● **Task directions**: Among the records that follow, set down only the lines from the one containing "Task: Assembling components" to the one containing "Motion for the", both included, exactly.

● **Provided entries**:
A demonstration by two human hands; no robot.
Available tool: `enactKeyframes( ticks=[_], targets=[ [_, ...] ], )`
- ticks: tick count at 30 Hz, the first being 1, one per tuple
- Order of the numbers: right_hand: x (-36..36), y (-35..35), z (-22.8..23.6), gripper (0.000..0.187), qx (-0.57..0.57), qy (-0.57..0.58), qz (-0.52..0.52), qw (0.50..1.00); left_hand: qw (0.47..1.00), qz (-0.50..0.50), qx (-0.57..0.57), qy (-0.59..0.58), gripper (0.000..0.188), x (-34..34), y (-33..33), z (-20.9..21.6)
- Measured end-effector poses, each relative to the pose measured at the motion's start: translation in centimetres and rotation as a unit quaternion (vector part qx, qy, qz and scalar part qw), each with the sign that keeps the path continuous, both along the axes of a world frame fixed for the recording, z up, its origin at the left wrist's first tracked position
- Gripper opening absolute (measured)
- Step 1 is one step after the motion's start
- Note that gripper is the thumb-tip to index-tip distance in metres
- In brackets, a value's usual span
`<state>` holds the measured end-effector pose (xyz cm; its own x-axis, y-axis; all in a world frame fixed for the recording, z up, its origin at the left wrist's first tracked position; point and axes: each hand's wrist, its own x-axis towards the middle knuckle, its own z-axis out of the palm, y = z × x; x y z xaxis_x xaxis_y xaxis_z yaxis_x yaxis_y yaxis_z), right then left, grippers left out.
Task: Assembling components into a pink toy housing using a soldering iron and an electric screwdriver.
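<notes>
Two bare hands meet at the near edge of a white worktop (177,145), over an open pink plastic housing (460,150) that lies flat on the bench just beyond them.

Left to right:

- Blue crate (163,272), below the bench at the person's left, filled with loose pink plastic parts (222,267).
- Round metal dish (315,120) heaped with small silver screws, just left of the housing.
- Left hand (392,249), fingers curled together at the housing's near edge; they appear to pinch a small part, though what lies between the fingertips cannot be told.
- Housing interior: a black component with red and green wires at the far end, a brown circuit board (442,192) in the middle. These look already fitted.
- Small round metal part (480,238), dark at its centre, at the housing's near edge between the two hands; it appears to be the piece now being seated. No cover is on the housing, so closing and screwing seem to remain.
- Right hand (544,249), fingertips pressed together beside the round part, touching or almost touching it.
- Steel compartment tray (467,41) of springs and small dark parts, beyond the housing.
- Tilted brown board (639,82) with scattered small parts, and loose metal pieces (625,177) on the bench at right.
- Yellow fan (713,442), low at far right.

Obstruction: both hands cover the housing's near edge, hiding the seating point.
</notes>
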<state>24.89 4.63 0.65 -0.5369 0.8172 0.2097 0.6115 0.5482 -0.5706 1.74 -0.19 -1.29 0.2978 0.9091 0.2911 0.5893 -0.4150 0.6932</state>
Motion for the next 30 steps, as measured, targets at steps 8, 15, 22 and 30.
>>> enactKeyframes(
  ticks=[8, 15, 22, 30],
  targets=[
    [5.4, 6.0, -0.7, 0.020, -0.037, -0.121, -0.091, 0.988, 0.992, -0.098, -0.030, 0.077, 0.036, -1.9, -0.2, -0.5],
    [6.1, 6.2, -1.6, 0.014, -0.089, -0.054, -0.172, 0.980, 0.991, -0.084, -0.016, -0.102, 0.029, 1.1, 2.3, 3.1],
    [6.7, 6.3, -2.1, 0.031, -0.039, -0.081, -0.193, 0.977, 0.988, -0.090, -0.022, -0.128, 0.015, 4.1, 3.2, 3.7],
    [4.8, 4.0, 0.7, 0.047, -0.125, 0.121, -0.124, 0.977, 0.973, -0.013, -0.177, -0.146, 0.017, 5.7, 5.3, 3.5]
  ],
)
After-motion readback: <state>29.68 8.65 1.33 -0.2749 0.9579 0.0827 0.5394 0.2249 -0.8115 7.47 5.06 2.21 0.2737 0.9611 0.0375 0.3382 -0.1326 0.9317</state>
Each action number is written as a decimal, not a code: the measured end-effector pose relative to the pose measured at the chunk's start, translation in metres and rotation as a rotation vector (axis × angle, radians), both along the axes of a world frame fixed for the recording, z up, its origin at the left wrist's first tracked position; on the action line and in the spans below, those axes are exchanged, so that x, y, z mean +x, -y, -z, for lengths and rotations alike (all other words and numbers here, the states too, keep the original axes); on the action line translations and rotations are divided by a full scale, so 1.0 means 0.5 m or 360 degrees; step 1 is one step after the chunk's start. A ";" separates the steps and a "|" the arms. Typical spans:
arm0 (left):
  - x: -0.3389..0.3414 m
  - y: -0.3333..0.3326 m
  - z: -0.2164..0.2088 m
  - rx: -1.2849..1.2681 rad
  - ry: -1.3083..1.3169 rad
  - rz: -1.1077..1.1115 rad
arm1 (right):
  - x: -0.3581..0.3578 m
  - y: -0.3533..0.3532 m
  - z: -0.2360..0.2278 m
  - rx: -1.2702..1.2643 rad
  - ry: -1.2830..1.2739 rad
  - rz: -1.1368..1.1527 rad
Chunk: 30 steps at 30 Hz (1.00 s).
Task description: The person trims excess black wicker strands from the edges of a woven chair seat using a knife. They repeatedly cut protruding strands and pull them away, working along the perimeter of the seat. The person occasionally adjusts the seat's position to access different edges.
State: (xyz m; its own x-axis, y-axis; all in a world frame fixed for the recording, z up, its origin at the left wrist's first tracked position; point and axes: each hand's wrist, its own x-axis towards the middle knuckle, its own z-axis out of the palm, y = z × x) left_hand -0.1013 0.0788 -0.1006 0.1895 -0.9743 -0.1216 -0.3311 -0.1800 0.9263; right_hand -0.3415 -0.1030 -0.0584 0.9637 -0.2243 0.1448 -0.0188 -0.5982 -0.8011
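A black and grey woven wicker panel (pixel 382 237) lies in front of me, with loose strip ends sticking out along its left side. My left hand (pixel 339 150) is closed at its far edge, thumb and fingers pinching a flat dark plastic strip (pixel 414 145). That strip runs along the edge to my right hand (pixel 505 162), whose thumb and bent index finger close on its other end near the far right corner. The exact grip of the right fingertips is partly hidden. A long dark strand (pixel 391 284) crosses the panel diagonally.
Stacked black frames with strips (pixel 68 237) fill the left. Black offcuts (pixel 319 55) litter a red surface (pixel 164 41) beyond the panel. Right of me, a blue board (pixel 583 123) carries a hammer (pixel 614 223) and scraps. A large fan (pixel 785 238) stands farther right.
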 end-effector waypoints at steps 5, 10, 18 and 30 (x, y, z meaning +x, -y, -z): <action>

● **Output below**:
Task: Assembling components into a pink toy housing using a soldering iron and an electric screwdriver.
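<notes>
Two bare hands meet at the near edge of a white worktop (177,145), over an open pink plastic housing (460,150) that lies flat on the bench just beyond them.

Left to right:

- Blue crate (163,272), below the bench at the person's left, filled with loose pink plastic parts (222,267).
- Round metal dish (315,120) heaped with small silver screws, just left of the housing.
- Left hand (392,249), fingers curled together at the housing's near edge; they appear to pinch a small part, though what lies between the fingertips cannot be told.
- Housing interior: a black component with red and green wires at the far end, a brown circuit board (442,192) in the middle. These look already fitted.
- Small round metal part (480,238), dark at its centre, at the housing's near edge between the two hands; it appears to be the piece now being seated. No cover is on the housing, so closing and screwing seem to remain.
- Right hand (544,249), fingertips pressed together beside the round part, touching or almost touching it.
- Steel compartment tray (467,41) of springs and small dark parts, beyond the housing.
- Tilted brown board (639,82) with scattered small parts, and loose metal pieces (625,177) on the bench at right.
- Yellow fan (713,442), low at far right.

Obstruction: both hands cover the housing's near edge, hiding the seating point.
</notes>
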<state>24.89 4.63 0.65 -0.5369 0.8172 0.2097 0.6115 0.5482 -0.5706 1.74 -0.19 -1.29 0.2978 0.9091 0.2911 0.5893 -0.4150 0.6932</state>
Motion for the next 30 steps, as measured, targets at steps 8, 15, 22 and 30.

The exercise is done; no more work remains.